The Toronto Sun was originally published out of leased space at the Eclipse White Wear Company Building at 322 King Street West. In 1975, the newspaper moved into the Toronto Sun Building at 333 King Street East which was eventually expanded to six storeys to house all of the newspaper's operations. In 2010, the building was sold to property development company First Gulf, and the Sun consolidated its operations onto the second floor and remained in the building until it relocated offices in 2016.

In 1978, Toronto Sun Holdings and Toronto Sun Publishing were consolidated to form Sun Publishing. The corporation expanded its tabloid footprint, having established its second tabloid, the Edmonton Sun through a partnership agreement with Edmonton Sun Publishing in 1978. The Albertan was acquired in 1980 and made into the company's third tabloid, the Calgary Sun in 1980. 

In 1988, The Washington  Post described the Sun as an example of tabloid journalism.

21st century
In 2004, the Sun began its annual George Gross/Toronto Sun Sportsperson of the Year award. By the mid-2000s, the word "The" was dropped from the paper's name and the newspaper adopted its current logo.

The paper, which boasts the slogan "Toronto's Other Voice" (also once called "The Little Paper that Grew") acquired a television station from Craig Media in 2005, which was renamed SUN TV and later was transformed into the Sun News Network until its demise in 2015. 
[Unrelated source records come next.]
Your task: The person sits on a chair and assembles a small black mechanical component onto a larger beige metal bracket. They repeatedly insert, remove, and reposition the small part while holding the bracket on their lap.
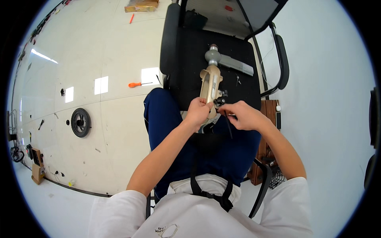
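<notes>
A long beige housing with an open channel rests on the black seat of the chair in front of me, its near end over my lap. At its far end is a grey ball-shaped joint, with a flat grey bar lying beside it. My left hand grips the near end of the housing, fingers closed around its edge. My right hand pinches a thin black strip or rod beside a small black fitting on the housing. Its exact kind is unclear.
Small metal pieces lie on the seat, between its armrests. On the floor to the left are an orange-handled screwdriver, a black wheel and scattered small parts. A brown wooden box stands right of my legs.
</notes>
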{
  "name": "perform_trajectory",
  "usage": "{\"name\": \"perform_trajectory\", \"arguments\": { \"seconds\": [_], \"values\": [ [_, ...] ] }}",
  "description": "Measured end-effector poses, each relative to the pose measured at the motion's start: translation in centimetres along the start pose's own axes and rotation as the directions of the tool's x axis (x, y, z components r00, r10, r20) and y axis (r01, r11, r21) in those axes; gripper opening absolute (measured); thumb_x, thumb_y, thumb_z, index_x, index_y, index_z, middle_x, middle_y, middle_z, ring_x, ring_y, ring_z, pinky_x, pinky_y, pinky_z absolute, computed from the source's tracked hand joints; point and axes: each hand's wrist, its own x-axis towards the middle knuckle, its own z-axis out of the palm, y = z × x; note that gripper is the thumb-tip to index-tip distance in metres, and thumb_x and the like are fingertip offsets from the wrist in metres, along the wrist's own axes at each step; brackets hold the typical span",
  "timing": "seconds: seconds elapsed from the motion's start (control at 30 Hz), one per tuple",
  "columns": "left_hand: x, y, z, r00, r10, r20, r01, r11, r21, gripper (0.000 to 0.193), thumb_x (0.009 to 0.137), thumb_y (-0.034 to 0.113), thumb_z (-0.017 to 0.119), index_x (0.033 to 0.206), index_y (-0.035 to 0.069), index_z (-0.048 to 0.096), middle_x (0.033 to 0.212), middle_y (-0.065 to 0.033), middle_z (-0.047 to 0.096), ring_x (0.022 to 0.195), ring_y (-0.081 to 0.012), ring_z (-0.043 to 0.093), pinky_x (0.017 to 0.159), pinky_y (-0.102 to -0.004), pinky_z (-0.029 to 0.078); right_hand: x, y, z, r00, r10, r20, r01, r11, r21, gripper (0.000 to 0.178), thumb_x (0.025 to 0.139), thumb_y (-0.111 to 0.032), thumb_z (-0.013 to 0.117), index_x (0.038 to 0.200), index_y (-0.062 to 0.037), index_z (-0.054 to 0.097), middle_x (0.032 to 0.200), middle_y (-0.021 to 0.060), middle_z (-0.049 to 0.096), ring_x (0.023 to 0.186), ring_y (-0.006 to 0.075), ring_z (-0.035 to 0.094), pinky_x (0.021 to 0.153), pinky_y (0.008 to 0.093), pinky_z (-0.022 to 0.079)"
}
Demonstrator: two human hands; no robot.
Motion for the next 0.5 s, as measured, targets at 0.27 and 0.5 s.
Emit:
{"name": "perform_trajectory", "arguments": {
  "seconds": [0.27,0.5],
  "values": [
    [0.3,-0.5,0.0,0.999,0.008,-0.033,-0.007,0.999,0.033,0.015,0.097,0.009,0.062,0.105,-0.001,0.054,0.082,-0.0070,0.065,0.070,-0.0140,0.065,0.061,-0.0294,0.052,2.6,-0.8,-0.8,0.959,-0.131,0.252,0.253,0.796,-0.549,0.015,0.082,-0.019,0.071,0.093,-0.0098,0.074,0.070,0.0130,0.067,0.071,0.0325,0.068,0.064,0.0424,0.055],
    [-0.1,0.6,-1.3,0.982,-0.145,0.122,0.167,0.965,-0.202,0.016,0.095,0.006,0.063,0.108,0.003,0.056,0.088,-0.0071,0.065,0.073,-0.0117,0.062,0.063,-0.0264,0.051,4.8,-1.4,0.0,0.969,-0.237,0.068,0.245,0.909,-0.336,0.016,0.085,-0.024,0.067,0.087,-0.0101,0.075,0.061,0.0152,0.062,0.059,0.0335,0.064,0.059,0.0420,0.052]
  ]
}}
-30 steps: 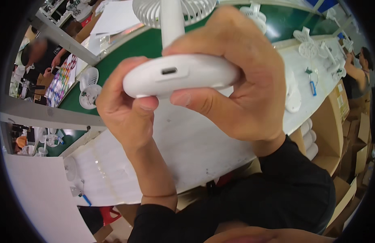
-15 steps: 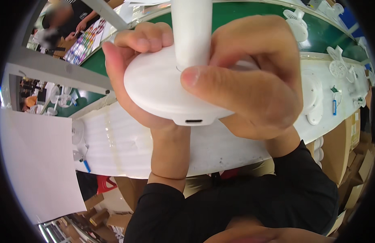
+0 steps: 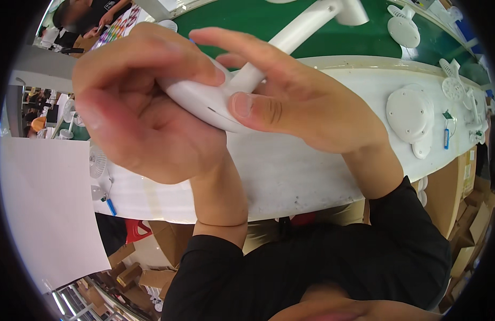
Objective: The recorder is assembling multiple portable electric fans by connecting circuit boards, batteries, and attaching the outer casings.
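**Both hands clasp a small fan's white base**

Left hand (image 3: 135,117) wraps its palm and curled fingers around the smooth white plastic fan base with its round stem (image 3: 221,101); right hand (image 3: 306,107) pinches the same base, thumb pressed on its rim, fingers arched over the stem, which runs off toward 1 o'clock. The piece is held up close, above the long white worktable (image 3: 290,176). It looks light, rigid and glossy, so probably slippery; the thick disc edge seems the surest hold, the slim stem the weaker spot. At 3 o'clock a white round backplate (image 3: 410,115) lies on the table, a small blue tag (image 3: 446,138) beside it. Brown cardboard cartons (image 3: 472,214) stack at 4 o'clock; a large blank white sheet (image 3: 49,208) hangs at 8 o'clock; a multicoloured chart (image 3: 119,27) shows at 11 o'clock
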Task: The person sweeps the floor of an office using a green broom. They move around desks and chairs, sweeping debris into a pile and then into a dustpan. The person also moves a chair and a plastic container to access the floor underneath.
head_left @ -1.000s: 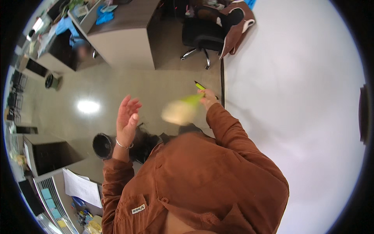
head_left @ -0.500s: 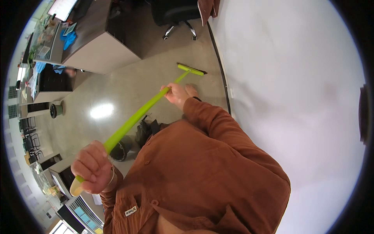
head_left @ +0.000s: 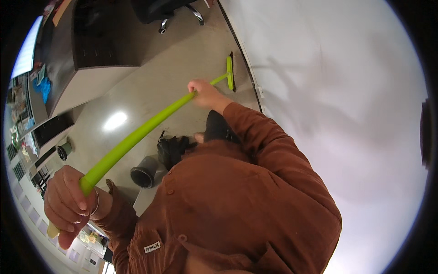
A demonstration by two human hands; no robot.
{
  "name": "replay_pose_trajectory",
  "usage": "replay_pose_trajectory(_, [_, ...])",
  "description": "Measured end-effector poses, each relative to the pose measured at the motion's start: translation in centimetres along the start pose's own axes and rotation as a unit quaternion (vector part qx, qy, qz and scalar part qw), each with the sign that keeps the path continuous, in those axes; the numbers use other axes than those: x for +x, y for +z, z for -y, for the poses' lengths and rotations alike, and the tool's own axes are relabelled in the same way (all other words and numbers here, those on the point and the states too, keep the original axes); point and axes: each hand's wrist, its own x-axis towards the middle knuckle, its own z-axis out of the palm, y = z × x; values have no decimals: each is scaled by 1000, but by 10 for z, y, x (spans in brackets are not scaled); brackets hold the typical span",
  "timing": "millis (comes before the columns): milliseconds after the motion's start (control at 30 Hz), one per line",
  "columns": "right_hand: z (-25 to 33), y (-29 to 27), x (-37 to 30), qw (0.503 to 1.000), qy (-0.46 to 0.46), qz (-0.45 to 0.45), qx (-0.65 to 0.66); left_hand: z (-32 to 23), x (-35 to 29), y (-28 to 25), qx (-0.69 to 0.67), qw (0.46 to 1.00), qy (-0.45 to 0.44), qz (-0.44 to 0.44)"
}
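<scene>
A lime-green broom (head_left: 141, 132) runs slantwise across the view, from the lower left up to the floor beside the wall. Closed round the upper end of its handle is my left hand (head_left: 66, 198), with the pale tip sticking out below the fist. My right hand (head_left: 207, 97) grips the handle lower down, near the broom head (head_left: 230, 73). That head lies on the floor, its dark bristle edge toward the wall's foot, a narrow strip of floor between them.
The white wall (head_left: 328, 82) fills the right side. A wheeled office chair (head_left: 182, 13) stands at the top, a desk (head_left: 96, 86) at upper left. A dark bin (head_left: 143, 172) and a black bag (head_left: 172, 151) are on the floor near my body; another bin (head_left: 64, 150) stands farther left.
The broom head has swung from lying crosswise to nearly parallel with the wall. My left hand has moved left and slightly down, my right hand slightly up. The view has turned.
</scene>
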Motion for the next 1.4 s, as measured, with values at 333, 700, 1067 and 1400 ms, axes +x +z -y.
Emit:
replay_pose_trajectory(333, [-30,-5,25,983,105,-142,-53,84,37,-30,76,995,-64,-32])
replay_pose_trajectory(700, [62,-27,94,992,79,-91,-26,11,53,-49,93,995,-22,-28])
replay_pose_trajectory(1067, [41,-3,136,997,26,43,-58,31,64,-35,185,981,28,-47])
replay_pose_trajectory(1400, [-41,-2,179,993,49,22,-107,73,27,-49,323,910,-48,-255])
As of the end of 2007, the Sun had a Monday through Saturday circulation of approximately 180,000 papers and Sunday circulation of 310,000.
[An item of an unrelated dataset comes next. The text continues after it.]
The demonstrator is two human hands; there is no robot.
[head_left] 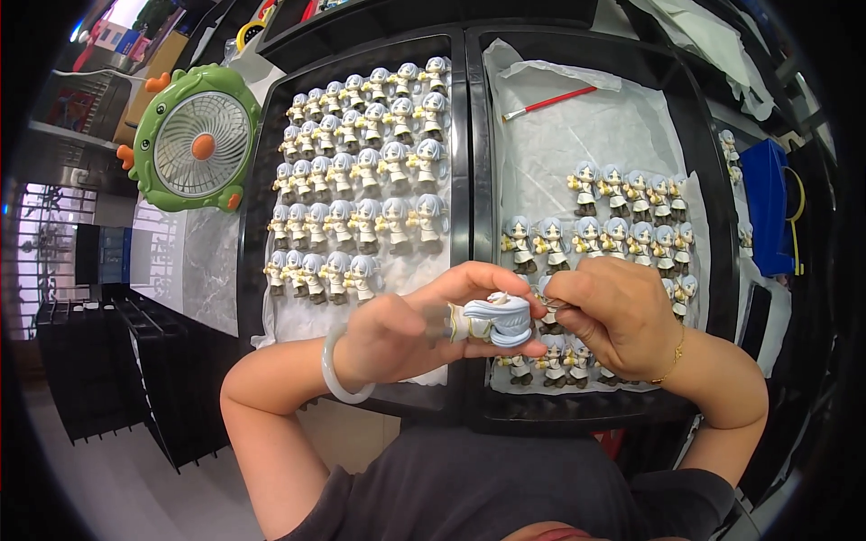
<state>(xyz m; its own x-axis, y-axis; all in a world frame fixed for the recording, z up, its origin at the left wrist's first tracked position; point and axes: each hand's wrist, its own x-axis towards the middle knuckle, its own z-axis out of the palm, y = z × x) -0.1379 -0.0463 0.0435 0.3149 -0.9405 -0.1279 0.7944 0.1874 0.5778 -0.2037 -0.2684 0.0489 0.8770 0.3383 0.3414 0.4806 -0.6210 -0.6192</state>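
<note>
My left hand [392, 329] is closed around a small figurine [507, 323] with pale blue-grey hair and a white, gold-trimmed outfit. The figurine lies on its side, its hair end toward my right hand. Thumb and fingers of my right hand [622, 316] are pinched together beside that end; whatever they grip, if anything, is too small to make out. Both hands are over the near part of two trays. Beneath my right hand, several similar figurines [588, 236] stand in the right tray, some hidden by it. More figurines [338, 225] fill rows in the left tray.
The black left tray [461, 162] and black right tray [577, 417] sit side by side, lined with white paper. A red-handled brush [555, 102] lies in the right tray's far part. A green fan [200, 144] stands at left; a blue bin [769, 212] is at right.
</note>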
The Sun was acquired by Postmedia in 2015, with its purchase of Sun Media from Quebecor. Following the acquisition of the Sun newspaper chain by PostMedia in 2015, the Toronto Sun staff and operations moved to 365 Bloor Street East, the same building that houses the National Post. However, the two newspapers maintain separate newsrooms. The move occurred in March 2016.

Editorial position

Editorially, the paper frequently follows the positions of traditional Canadian/British conservatism and neo-conservatism in the United States on economic issues. Editorials typically promote individualism, self-reliance, the police, and a strong military and support for troops. Editorials typically condemn high taxes and, most of all, perceived government waste.

Circulation 

The Toronto Sun has seen—like most Canadian daily newspapers—a decline in circulation. Its total circulation dropped by  percent to 121,304 copies daily from 2009 to 2015.

Daily average

Notable staff

Editors-in-chief
The Toronto Sun originally had several editors with various responsibilities, none with the title "editor-in-chief"; however, from 1971 to 1976, Peter Worthington was listed on the newspaper's masthead immediately under the publisher, Doug Creighton.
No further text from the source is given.